Au Pied, IIRC, was where the G'Town branch of Five Guys (the first 5Gs I ever went to) is now. I went to it a few times in that location. It was a landmark in part because there was a high profile assassination there.
I actually find some of the cuter soft butches attractive. I'm not sure what this says about my sexuality or if it explains why I'm still single after all these years.
Who got assassinated? Or was it covered up?
Don't recall the name but I'm pretty sure it was a Russian defector. It was either late '70s or early '80s.
Murph and Sully aren't generally really comfortable with the gay community. They've as a group grown more accepting of gays since many of them have a cousin or something who's since come out, and because a few years ago all the Southerners came up there and told them how awful Boston was because they weren't trying to drive their gay people out of the state.
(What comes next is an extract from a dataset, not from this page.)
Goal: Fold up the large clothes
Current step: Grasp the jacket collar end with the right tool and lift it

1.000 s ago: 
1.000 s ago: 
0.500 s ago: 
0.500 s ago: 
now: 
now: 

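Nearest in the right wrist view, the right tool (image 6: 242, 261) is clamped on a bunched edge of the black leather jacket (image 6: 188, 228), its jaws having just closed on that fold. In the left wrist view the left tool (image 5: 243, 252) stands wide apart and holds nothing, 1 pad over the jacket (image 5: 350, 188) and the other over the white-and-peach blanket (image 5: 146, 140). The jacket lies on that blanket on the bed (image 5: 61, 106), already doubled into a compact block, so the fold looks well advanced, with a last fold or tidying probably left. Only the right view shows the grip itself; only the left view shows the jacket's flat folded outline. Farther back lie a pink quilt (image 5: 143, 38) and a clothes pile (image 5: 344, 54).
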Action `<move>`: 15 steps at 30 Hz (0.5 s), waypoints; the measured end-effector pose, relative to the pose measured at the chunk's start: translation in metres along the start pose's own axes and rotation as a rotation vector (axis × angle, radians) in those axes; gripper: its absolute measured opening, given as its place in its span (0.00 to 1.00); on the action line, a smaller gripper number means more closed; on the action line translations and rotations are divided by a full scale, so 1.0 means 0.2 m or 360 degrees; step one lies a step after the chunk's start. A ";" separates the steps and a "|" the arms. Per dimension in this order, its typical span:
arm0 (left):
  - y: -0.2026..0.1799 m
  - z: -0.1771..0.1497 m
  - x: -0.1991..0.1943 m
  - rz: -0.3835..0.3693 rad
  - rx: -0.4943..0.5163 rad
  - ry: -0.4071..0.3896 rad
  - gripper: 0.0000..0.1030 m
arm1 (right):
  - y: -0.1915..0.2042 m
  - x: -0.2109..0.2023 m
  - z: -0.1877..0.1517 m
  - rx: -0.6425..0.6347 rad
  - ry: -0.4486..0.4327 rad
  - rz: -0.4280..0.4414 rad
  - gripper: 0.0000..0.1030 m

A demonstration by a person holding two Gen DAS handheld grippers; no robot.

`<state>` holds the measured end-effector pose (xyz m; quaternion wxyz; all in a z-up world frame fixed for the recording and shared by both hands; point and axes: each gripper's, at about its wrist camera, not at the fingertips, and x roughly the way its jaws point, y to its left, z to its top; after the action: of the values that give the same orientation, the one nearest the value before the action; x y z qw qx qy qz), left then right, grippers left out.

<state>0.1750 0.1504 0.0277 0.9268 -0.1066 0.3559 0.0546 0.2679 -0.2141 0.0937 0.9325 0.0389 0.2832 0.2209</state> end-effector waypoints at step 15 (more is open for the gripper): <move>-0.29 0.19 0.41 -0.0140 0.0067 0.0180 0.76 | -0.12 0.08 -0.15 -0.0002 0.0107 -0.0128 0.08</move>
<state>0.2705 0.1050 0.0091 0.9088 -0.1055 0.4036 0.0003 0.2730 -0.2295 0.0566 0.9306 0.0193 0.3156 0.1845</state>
If you want a blue-collar New England man to do something, be an outsider and indignantly tell him that he can't do it. He'll find a way.
Don't recall the name but I'm pretty sure it was a Russian defector. It was either late '70s or early '80s.
As it turns out, it wasn't really an assassination. Here's the dirt from a 2004 DCist "obituary" for Au Pied du Cochon:
What's embarrassing for me is that I had a book shop on Dumbarton in 1985, but I'd completely forgotten about this.
Taking advantage of the average Red Sox fans massive homophobia?
Having the average straight guy learn that almost all gay men have no desire to sleep with them?
For me, it's more a distaste for the Masshole. And I've never forgiven them for getting rid of their awesome "Pat the Patriot" unis in favor of the USFL tripe they currently wear.
Last time I lived in that neighborhood, I remember Remmington's having a bad look from the outside anyway. Kind of like Badlands was near Dupont Circle. It doesn't take much common sense to suss out it's element. Easier to drink cheap at the Tune Inn with the animal heads.
They're no worse than anyone else's fan base. Last time I checked there was a gay bar practically across the street from Fenway Park.
Not universally true. There is a class of gay male that seems to only fall for straight males.
Fine, the average guy who would go to a sports bar.
There is a class of football fans that seems to only root for the Patriots, too.
Every group has their embarrassing outliers.
Yes, those are the ones constantly writing to Dan Savage.
"I think you might be Tom Brady, slumming it at a Days Inn as part of a bizarre sociological experiment. As such, we're upgrading your fridge."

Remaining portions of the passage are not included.